ASSIGNMENT: Work out how many lines in the records include the word "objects", then answer with nothing but that number.

╭─ GIVEN INFORMATION

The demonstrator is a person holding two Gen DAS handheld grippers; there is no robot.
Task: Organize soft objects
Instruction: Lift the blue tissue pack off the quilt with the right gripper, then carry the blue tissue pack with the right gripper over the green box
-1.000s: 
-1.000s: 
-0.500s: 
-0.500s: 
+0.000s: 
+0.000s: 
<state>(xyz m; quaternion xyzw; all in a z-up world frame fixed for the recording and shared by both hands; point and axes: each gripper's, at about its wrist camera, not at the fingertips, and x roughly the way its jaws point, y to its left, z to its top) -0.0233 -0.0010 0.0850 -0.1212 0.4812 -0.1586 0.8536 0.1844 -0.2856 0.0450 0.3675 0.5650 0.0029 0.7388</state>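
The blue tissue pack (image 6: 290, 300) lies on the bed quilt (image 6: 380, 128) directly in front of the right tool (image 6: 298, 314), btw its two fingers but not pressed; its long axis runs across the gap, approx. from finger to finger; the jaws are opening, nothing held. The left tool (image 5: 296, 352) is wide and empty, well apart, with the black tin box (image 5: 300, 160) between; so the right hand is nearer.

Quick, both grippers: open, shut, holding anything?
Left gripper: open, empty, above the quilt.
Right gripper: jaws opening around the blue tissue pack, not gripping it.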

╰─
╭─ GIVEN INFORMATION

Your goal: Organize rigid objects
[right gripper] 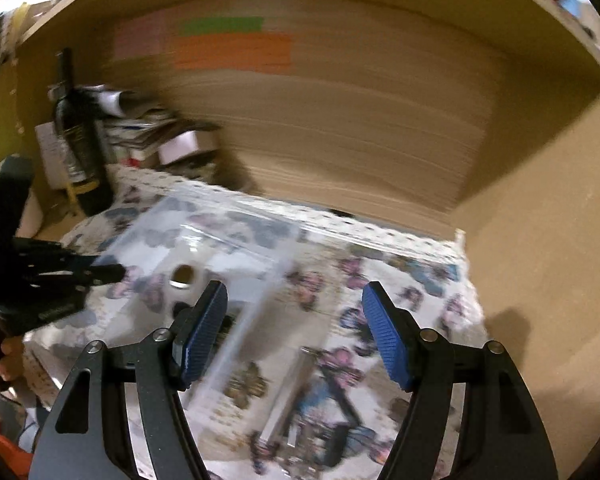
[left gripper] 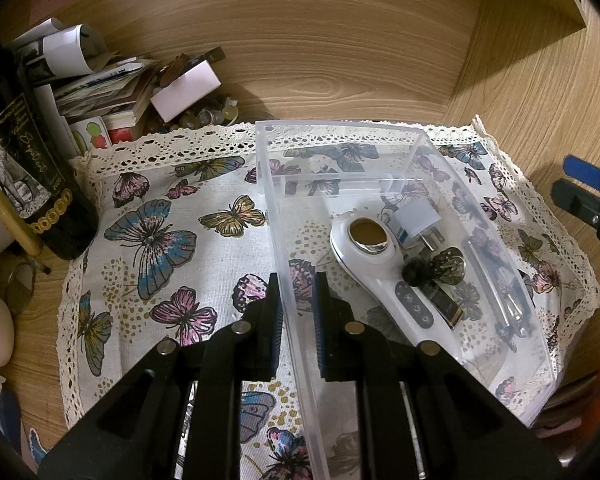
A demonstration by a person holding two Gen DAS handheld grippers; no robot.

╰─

PROBLEM SOLUTION: 2